Network compression and efficient inference
In this series (25 parts)
- Neural networks: the basic building block
- Forward pass and backpropagation
- Training neural networks: a practical guide
- Convolutional neural networks
- Recurrent neural networks and LSTMs
- Attention mechanism and transformers
- Word embeddings: from one-hot to dense representations
- Transfer learning and fine-tuning
- Optimization techniques for deep networks
- Regularization for deep networks
- Encoder-decoder architectures
- Generative models: an overview
- Restricted Boltzmann Machines
- Deep Belief Networks
- Variational Autoencoders
- Generative Adversarial Networks: training and theory
- DCGAN, conditional GANs, and GAN variants
- Representation learning and self-supervised learning
- Domain adaptation and fine-tuning strategies
- Distributed representations and latent spaces
- AutoML and hyperparameter optimization
- Neural architecture search
- Network compression and efficient inference
- Graph neural networks
- Practical deep learning: debugging and tuning
A ResNet-50 has 25 million parameters and needs 4 billion FLOPs for one forward pass. That’s fine on a server with a GPU. It’s not fine on a phone, a drone, or an IoT sensor. Network compression makes large models small and fast enough to run where they actually need to run: at the edge, under latency constraints, with limited memory and power.
Prerequisites
You should be comfortable with convolutional neural networks, transfer learning, and matrix decompositions (especially SVD).
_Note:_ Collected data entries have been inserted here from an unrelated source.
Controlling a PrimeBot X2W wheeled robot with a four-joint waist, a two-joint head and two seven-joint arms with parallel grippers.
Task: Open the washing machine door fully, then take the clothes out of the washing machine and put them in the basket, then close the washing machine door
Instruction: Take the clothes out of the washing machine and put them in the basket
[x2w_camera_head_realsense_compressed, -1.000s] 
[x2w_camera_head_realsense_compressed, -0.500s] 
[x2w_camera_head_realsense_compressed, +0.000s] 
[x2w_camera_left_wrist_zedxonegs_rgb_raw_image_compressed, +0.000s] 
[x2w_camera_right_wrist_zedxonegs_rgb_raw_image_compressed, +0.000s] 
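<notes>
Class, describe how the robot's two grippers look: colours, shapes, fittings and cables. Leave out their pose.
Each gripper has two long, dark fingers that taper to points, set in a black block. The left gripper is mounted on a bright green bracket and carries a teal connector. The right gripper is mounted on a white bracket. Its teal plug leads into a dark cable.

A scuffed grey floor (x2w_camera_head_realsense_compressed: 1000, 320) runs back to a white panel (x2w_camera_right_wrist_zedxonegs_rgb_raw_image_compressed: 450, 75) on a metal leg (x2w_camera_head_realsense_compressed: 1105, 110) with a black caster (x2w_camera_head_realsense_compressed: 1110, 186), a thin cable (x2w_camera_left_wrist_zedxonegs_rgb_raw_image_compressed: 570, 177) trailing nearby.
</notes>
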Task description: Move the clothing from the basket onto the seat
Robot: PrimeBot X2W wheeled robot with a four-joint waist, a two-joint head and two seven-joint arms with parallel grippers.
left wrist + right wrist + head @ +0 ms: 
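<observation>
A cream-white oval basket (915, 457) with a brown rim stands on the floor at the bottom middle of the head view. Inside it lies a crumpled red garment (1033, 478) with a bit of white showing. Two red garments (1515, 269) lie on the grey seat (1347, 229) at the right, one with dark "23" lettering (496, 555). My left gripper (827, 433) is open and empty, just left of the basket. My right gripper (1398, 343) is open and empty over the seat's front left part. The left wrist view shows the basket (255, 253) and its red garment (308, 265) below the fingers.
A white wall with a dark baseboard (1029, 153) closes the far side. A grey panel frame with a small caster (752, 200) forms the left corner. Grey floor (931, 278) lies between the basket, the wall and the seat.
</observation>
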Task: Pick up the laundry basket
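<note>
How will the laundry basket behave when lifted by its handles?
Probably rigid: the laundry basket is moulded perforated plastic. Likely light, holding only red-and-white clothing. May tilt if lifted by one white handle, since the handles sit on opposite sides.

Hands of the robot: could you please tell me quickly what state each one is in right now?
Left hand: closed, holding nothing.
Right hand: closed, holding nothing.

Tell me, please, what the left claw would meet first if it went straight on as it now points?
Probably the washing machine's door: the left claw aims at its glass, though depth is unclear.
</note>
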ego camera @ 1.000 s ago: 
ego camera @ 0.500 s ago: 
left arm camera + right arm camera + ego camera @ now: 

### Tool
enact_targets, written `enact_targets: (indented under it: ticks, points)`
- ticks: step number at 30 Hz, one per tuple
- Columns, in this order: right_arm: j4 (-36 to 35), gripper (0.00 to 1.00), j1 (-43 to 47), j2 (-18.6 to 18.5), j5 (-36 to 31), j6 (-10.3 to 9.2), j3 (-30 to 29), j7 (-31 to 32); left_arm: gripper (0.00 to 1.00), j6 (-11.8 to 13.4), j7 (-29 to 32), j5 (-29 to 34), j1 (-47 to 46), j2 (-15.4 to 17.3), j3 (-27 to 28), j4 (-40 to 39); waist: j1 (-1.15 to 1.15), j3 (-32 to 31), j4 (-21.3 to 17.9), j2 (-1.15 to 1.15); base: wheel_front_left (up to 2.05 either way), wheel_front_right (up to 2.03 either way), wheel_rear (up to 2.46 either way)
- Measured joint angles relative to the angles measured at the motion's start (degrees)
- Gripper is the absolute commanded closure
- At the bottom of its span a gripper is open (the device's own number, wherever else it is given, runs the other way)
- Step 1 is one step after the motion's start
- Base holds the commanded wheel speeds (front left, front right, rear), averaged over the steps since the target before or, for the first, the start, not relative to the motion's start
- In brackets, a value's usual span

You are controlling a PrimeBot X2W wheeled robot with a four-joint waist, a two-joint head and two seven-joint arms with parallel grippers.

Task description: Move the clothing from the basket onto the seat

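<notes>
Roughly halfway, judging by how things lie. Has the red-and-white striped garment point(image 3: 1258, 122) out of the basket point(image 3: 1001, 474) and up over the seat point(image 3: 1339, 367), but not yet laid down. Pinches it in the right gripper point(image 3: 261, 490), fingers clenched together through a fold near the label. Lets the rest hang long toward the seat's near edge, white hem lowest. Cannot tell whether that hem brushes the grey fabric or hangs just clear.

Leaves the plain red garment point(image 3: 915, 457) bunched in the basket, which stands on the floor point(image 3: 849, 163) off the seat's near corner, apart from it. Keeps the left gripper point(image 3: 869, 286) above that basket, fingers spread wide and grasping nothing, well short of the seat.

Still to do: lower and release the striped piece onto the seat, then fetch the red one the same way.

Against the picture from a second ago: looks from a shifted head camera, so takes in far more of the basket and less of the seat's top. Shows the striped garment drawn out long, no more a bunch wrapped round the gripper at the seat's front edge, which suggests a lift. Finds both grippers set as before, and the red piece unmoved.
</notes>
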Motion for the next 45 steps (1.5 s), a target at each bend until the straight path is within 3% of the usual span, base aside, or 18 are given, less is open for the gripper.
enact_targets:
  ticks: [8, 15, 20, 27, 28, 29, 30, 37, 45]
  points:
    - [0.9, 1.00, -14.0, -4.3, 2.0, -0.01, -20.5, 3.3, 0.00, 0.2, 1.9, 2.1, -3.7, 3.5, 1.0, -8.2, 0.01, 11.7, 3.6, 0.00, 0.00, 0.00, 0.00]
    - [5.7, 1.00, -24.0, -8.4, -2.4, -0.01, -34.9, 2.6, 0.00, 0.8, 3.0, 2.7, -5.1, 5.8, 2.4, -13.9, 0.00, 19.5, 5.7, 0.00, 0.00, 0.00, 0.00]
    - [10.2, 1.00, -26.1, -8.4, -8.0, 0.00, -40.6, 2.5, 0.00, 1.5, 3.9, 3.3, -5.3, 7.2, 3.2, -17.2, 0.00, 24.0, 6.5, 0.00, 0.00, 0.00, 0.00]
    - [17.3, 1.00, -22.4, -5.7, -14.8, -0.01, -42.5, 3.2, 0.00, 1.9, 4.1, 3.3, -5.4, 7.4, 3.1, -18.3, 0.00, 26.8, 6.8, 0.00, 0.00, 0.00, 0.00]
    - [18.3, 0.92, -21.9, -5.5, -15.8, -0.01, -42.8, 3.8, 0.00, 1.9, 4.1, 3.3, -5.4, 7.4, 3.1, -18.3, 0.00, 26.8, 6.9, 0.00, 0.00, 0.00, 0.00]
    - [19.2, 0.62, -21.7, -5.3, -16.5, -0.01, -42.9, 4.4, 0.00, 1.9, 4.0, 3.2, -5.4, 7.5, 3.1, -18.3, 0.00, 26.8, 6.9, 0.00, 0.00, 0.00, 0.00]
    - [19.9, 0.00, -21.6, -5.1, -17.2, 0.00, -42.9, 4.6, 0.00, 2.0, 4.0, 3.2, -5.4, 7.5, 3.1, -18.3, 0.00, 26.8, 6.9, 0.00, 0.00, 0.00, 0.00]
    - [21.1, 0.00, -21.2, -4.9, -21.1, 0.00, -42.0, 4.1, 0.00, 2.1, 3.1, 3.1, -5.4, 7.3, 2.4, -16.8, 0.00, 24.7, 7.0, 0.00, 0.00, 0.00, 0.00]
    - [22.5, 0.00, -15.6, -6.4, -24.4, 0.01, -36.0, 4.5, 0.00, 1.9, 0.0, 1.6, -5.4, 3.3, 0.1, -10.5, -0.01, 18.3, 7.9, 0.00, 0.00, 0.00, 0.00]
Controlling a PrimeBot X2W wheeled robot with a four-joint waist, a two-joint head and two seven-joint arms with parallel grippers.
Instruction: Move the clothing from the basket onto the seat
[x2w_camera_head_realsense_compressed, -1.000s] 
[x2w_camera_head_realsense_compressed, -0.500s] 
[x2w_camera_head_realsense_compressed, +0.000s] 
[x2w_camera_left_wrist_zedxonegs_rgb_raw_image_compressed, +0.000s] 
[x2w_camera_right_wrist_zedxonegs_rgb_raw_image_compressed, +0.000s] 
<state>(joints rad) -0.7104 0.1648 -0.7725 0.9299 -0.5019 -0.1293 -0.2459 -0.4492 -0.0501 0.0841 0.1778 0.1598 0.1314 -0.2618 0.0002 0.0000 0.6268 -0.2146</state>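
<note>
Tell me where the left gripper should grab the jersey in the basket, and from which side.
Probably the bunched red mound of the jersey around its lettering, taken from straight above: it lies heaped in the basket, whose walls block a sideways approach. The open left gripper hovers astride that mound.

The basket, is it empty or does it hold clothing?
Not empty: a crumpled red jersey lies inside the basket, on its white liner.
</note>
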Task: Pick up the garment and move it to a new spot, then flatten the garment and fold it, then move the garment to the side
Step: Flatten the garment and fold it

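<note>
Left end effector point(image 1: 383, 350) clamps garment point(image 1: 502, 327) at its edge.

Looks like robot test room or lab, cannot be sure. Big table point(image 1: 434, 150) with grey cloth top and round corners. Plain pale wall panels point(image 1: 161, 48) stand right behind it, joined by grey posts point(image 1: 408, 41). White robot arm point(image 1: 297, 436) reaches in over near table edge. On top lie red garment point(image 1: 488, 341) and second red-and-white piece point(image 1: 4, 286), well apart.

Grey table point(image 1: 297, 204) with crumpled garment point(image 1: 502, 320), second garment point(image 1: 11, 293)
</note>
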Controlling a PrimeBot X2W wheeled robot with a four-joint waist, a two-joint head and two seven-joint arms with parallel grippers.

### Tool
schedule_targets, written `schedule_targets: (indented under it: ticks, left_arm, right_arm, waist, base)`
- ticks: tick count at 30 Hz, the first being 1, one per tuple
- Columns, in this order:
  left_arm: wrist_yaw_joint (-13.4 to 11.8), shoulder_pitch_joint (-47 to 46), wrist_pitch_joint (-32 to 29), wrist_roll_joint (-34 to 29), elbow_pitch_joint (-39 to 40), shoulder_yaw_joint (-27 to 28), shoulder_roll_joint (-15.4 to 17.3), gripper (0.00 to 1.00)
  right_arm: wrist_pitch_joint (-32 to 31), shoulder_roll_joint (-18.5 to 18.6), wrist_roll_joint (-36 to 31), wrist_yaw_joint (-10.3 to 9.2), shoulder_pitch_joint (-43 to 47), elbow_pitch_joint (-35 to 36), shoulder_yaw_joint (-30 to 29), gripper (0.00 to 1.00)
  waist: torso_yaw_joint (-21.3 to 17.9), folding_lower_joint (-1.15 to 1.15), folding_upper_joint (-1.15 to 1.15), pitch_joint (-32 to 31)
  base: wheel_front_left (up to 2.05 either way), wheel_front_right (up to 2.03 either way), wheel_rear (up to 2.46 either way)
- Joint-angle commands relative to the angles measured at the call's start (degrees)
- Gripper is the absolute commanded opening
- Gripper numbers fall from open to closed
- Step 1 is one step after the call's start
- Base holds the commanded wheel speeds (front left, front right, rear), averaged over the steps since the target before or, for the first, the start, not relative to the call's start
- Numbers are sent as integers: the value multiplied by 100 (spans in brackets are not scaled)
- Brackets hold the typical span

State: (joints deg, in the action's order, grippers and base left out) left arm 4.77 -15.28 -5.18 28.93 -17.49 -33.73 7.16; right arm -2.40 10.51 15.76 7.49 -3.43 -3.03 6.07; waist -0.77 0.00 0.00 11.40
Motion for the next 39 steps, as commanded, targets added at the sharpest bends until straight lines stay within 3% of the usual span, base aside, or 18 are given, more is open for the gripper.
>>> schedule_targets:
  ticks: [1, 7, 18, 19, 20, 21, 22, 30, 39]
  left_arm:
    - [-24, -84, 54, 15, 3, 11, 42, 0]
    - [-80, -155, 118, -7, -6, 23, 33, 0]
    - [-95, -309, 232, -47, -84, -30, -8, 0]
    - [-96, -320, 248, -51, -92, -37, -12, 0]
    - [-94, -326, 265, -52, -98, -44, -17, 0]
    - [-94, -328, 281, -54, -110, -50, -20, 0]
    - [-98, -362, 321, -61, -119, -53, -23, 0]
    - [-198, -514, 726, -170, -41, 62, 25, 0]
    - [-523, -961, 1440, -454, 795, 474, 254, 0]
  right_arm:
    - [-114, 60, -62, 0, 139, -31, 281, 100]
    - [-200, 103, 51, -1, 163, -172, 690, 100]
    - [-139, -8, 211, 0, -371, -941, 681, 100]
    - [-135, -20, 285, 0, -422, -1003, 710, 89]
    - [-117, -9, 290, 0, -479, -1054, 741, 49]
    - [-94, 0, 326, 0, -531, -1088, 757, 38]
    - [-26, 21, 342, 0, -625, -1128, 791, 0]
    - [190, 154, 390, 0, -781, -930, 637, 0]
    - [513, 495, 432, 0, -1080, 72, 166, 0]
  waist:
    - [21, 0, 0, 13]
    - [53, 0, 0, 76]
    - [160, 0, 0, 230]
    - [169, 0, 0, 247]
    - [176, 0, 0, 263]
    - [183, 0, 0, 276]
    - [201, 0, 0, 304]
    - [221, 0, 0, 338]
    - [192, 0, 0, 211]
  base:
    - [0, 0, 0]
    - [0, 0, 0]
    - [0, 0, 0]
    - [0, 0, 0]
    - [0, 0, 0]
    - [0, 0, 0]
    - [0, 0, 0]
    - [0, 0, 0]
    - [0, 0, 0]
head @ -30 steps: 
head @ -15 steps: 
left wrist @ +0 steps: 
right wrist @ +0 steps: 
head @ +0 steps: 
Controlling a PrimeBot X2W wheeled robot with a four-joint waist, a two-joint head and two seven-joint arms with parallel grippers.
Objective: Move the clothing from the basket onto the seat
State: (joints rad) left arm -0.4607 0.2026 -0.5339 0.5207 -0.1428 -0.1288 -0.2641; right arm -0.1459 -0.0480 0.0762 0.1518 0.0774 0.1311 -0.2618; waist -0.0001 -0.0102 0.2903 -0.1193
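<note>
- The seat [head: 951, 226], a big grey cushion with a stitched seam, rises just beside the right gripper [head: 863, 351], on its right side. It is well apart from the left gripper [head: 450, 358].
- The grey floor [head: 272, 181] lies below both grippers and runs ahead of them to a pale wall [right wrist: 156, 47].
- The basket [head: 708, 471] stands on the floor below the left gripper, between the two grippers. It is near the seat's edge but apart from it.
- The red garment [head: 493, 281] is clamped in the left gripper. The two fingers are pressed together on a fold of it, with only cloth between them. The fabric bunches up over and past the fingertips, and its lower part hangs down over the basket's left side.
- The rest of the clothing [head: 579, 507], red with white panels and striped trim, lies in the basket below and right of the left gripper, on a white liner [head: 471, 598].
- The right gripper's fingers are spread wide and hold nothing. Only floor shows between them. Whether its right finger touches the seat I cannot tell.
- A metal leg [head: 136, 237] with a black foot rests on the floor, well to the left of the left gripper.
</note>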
Understanding how training works will help with the fine-tuning steps that most compression methods require.
Why compression matters
Three practical reasons drive the need for smaller models:
- Latency: a self-driving car can’t wait 200ms for a prediction. Real-time applications need inference in single-digit milliseconds.
- Memory: mobile devices have limited RAM. A 400MB model won’t fit alongside the rest of an app.
- Energy: every FLOP costs energy. On battery-powered devices, fewer FLOPs means longer battery life. In data centers, less compute means lower electricity bills.
The good news: most neural networks are heavily overparameterized. They contain far more capacity than they need for the task. Compression exploits this redundancy.
Pruning: removing unnecessary weights
Pruning removes weights (or entire neurons/filters) that contribute little to the output. The simplest approach: remove weights with the smallest magnitude.
Unstructured vs structured pruning
Unstructured pruning zeroes out individual weights anywhere in the network. You get a sparse weight matrix. The compression ratio can be very high (90%+ of weights removed), but sparse matrix operations are not well supported on most hardware. You need special sparse libraries or hardware to see speedups.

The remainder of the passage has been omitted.